Crypto markets have been steady in recent weeks, but not all tokens have been that lucky. Recent developments have put Tron (TRX) and Hedera (HBAR) in the red.
On the other hand, experts believe that Collateral Network (COLT) could surpass these two tokens in the future. COLT is currently in its presale phase, likely to surge 35x before it is over.
Tron (TRX) has been the target of controversy in recent months, thanks to its eccentric founder. Now, the token is under more scrutiny than ever.
Originally, Tron (TRX)’s main goal was to create a decentralized global entertainment system. It wanted to eliminate the need for intermediaries like Apple and Google, which control the digital content industry.
Starting as a fork of the Ethereum blockchain, Tron (TRX) has become an interesting alternative for Web3 developers. Its advantages are high throughput, handling up to 2,000 transactions per second with low fees.
However, Tron (TRX) has recently seen significantly negative price action due to a lawsuit against its founder. Justin Sun, the founder of Tron (TRX), is facing a lawsuit by U.S. regulators for offering unregistered securities to investors.
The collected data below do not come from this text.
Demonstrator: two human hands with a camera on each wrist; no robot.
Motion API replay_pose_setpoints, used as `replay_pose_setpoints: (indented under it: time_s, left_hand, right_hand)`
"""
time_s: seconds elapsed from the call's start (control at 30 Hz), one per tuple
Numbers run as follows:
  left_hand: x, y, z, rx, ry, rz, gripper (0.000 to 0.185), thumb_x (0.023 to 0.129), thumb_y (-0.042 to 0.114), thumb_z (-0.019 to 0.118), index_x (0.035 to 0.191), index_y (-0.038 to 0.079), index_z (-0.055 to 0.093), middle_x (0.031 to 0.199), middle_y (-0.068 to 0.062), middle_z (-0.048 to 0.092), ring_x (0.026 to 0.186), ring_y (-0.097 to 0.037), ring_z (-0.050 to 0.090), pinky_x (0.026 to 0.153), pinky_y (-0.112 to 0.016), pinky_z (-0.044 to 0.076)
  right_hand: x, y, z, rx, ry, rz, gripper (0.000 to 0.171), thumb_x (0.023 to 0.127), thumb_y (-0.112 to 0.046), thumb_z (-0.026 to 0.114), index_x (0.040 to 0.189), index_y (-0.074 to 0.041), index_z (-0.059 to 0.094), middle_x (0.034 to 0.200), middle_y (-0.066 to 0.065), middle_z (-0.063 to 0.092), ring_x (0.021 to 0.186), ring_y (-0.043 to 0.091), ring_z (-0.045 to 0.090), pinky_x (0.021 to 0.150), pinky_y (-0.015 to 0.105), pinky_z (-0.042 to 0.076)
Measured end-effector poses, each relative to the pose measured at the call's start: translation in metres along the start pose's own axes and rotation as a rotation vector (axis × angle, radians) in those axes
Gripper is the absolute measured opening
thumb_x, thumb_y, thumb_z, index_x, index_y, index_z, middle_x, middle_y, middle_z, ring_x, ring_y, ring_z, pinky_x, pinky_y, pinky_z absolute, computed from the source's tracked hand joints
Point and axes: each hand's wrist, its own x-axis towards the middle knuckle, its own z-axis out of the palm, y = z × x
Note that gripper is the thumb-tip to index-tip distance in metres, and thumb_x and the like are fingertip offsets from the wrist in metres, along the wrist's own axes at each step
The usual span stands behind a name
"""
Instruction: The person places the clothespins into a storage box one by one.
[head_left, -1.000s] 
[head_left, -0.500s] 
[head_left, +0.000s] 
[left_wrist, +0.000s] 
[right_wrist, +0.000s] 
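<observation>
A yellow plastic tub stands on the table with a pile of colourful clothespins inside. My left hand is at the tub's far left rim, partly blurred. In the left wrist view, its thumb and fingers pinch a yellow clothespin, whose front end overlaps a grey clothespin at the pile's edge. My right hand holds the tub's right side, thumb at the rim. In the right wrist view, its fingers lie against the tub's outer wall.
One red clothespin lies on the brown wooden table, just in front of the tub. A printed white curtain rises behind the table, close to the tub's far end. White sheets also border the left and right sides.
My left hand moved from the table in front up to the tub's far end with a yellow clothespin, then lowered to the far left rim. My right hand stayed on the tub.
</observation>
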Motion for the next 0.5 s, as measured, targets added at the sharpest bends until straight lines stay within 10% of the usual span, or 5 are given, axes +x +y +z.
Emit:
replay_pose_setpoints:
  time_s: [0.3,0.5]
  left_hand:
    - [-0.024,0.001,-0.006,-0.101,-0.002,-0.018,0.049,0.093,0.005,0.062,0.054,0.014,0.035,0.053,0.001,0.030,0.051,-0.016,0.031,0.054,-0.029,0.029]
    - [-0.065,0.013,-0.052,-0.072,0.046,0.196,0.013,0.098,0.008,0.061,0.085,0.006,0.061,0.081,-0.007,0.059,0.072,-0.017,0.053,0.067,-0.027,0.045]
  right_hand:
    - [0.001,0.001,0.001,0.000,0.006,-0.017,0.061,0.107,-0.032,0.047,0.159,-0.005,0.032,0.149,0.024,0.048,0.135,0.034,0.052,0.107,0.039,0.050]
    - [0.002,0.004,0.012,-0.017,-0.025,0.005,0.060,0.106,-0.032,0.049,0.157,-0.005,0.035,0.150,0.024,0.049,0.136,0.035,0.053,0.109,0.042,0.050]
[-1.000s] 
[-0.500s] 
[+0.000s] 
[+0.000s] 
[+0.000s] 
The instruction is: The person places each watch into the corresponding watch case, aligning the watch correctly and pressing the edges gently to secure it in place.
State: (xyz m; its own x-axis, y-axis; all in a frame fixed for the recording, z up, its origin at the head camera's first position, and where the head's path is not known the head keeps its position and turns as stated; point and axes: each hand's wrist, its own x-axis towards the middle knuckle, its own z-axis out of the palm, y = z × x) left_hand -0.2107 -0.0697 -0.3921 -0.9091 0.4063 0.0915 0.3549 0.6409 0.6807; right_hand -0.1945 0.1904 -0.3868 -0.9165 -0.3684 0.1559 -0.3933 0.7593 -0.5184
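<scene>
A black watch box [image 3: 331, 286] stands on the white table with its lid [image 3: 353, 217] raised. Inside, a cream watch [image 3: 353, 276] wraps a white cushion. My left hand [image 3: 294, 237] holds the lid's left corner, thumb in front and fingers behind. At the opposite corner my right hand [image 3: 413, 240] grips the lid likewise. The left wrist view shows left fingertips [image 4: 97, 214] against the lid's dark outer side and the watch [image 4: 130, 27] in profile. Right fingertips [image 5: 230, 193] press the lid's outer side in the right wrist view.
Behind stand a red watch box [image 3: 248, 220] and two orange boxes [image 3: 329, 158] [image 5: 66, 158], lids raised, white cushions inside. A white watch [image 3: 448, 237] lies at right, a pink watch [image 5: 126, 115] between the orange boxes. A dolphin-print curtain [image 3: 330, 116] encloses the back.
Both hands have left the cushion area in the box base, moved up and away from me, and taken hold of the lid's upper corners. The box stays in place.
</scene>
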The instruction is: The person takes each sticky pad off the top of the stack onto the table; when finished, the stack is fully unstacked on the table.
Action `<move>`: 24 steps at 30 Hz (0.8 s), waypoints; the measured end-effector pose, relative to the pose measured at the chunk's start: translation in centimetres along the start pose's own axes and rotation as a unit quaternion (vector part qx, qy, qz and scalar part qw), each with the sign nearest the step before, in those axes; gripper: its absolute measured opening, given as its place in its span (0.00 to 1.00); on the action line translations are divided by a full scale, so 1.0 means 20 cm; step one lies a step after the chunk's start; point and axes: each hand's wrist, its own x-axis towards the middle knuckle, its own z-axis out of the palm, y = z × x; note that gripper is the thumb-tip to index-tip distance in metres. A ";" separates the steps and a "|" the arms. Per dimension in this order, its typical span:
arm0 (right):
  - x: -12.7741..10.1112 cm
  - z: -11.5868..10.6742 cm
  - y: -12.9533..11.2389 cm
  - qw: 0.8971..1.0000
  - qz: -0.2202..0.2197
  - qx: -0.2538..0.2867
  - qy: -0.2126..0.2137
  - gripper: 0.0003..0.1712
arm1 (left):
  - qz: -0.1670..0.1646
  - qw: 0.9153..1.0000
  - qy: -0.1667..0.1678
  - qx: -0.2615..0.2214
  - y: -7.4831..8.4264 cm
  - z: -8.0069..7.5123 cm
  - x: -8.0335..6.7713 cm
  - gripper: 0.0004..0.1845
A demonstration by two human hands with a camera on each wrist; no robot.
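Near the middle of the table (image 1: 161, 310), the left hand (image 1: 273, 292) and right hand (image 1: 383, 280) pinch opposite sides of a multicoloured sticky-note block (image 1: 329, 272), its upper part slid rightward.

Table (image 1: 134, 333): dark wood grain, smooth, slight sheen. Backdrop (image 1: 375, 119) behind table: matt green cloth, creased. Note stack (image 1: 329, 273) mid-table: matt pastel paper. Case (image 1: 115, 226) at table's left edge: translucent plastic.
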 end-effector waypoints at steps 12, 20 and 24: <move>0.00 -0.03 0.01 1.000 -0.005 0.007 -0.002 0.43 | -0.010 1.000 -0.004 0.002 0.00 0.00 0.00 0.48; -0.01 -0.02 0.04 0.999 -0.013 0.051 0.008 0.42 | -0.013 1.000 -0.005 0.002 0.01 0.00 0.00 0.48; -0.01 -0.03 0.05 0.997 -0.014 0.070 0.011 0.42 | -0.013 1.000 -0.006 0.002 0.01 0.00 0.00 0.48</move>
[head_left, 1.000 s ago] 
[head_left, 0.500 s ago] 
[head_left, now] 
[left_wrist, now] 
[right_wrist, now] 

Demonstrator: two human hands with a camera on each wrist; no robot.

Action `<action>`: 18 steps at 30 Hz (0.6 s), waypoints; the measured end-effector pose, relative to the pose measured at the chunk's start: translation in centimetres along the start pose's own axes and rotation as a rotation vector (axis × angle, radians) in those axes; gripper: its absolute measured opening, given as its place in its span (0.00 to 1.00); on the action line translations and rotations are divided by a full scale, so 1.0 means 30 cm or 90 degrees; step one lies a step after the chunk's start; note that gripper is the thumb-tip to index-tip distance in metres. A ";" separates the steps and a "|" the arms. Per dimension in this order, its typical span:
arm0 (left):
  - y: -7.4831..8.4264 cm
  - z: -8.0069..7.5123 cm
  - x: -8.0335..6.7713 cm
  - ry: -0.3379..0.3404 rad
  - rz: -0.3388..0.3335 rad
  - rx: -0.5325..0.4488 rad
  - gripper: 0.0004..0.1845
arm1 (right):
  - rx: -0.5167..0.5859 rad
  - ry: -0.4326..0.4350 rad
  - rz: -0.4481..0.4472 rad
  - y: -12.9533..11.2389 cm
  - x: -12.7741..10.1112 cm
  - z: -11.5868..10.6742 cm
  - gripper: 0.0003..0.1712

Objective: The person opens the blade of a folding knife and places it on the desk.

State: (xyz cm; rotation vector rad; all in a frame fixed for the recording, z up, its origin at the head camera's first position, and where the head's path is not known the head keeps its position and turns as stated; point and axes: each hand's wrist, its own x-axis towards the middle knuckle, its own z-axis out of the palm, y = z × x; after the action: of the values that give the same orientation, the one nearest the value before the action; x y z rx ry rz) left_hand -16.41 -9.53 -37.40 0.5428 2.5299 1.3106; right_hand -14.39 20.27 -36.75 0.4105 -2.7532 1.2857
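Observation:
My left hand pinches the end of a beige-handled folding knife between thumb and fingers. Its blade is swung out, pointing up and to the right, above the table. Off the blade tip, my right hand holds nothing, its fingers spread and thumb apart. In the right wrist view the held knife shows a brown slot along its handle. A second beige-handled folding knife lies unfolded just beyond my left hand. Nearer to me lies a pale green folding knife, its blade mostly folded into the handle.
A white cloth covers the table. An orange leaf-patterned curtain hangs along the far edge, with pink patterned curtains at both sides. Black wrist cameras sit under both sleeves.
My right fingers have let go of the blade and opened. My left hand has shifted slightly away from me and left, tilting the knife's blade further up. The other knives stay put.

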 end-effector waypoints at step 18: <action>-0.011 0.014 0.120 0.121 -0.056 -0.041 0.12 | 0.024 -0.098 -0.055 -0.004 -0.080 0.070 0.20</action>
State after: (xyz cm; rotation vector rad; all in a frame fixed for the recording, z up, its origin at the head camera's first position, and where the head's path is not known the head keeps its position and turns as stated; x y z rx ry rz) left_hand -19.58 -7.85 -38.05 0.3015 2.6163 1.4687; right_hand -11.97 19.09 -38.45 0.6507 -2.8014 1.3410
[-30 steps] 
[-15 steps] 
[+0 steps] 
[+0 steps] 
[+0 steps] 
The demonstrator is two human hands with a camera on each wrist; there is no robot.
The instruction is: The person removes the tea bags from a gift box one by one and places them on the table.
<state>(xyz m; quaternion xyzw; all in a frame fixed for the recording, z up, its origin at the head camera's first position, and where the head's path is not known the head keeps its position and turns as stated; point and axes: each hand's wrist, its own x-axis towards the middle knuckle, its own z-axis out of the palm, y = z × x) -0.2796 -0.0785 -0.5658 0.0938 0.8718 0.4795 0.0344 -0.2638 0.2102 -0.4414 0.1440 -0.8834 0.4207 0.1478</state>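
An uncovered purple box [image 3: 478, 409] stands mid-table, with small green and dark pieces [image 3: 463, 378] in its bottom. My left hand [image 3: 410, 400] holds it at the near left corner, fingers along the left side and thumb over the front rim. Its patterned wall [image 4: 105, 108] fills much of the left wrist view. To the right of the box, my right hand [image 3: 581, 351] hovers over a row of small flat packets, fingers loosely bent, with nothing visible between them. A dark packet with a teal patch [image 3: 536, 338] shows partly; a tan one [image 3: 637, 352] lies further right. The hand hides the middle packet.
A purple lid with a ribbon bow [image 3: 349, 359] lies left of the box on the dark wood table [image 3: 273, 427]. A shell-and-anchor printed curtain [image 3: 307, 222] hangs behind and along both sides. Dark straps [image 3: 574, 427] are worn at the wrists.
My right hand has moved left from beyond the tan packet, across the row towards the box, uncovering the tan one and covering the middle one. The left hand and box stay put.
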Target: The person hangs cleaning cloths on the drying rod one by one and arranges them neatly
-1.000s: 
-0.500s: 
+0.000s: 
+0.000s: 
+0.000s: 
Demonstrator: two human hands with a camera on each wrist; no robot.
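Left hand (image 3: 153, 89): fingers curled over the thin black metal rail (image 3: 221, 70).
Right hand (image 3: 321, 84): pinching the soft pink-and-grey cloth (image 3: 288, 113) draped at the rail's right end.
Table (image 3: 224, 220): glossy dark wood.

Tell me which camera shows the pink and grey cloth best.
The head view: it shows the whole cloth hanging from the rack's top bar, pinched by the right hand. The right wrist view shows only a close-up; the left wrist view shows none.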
With Sun in legal trouble, Tron (TRX)’s future is uncertain, but despite the overall 7% price drop to $0.063, it remains popular, despite a bearish sentiment. That’s why many Tron (TRX) investors are looking for other projects, like COLT.
Hedera (HBAR) has also seen controversy recently. One mishap has threatened to put the legitimacy of the entire Hedera (HBAR) project in question.
The Hedera (HBAR) network is a blockchain that aims to deliver lightning-fast, secure, and scalable transactions. It has garnered significant attention because of its unique consensus mechanism and fast performance.
The Hashgraph, Hedera (HBAR)’s unique feature, enables remarkable throughput and millions of transactions per second. Hedera (HBAR) also has a governing council, comprising of global enterprises, including IBM, Google, and Boeing.
However, Hedera (HBAR) has recently suffered a major exploit on its mainnet. The attacker left off with Hedera (HBAR) Token Service tokens, and attempted to move them via a bridge. The project claimed that the exploit did not impact the network layer. However, it still impacted the confidence in Hedera going forward. Despite this, Hedera (HBAR) has pumped by 3.8%, to a price of $0.061.
Collateral Network (COLT) is a decentralized crowdlending platform that enables borrowers to obtain loans against their tangible assets. It is the first project that mints NFTs against physical assets, fractionalizes them, and allows the COLT community to fund the loans.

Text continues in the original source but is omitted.